Now reading Dostoevsky's classic. Strangely, I don't find it gripping, and I don't find it very relevant to me. I think the madness within the book is somewhat irrelevant to me now. I blame my slow slide into mediocrity and my tumble against practicality for the fact that this book seems less resonant than when I picked it up the first time. The first time, granted, I thought everything resonated with me, I tried to get into the spirit of whatever it was, and now my spirit is tired of contorting itself. My mind realizes what most people already know, and that is that you are only one thing, composed of many little things, but essentially one thing. I still haven't found what that thing is that I am, but I think it's a step in the right direction to recognize that I am one thing. I am at heart static. The more I change (as the saying goes) the more I stay the same.
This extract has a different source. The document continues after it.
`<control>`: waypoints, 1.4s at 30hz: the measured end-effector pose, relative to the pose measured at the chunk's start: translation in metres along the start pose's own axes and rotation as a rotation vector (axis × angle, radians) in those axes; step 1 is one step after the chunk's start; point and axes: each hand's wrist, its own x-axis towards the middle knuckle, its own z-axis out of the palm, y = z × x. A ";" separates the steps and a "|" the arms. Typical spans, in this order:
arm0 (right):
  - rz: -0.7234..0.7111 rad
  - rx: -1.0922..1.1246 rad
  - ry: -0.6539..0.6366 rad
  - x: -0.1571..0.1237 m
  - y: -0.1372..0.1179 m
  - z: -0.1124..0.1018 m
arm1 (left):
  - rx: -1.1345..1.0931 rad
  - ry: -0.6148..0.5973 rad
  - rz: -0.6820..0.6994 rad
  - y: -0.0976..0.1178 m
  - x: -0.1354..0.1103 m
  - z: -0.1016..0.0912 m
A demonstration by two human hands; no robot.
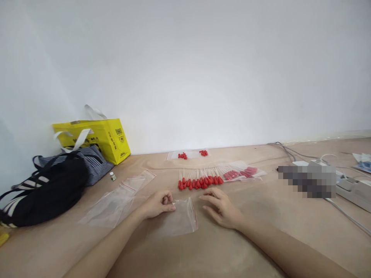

Back to the book however. I'll include a quote. This is the part where Smerdyakov actually speaks up and starts to argue about a story that Gregory has told, which he got from the butcher. Old Karamazov foreshadows Ivan's control over Smerdy by saying that he's really doing it to impress Ivan. Karamazov is delighted and calls Smerdyakov 'Balaam's ass.' After Smerdyakov makes the argument that a man, being forced to renounce his Christianity may do so because just when that man considers doing it God strips him of his salvation, therefore he isn't renouncing anything, Karamazov jumps in and without much effort and primarily for the fun of it slaps him down. He first refers to the fact that Smerdyakov believes there are maybe two people who could move a mountain, and Karamazov remarks that it's 'very Russian' to make that statement:
"Those words of yours, Balaam's ass, are worth their weight in gold, and I'll see to it that you get a gold piece today. But as for the rest, you're full of wind and nonsense. For your information, you fool, the reason we generally lack faith is that we refuse to give it much serious thought. We're much too busy. first of all, we're too much involved in our personal affairs; and secondly, God hasn't given us enough time for it: with twenty-four hours in the day we can't even get enough sleep, let alone repent our sins. But when you give up your faith under torture, you do it at a time when you have nothing else to do but thing about that faith of yours, and that is just the proper time to stand up for it! And so it does constitute a sin, doesn't it, my good man?"There is actually a bit a little later in which Old Karamazov says that there hasn't yet been a woman repulsive to him. Every woman he says, has some quality that makes her wonderful. I used to feel that way, I used to be able to relate to that, but I have decided that people are really not so remarkable, and that Karamazov is really demonstrating the fact that his penis does his thinking for him, for a penis is only interested in fleshy orifices of any shape, size, or upkeep.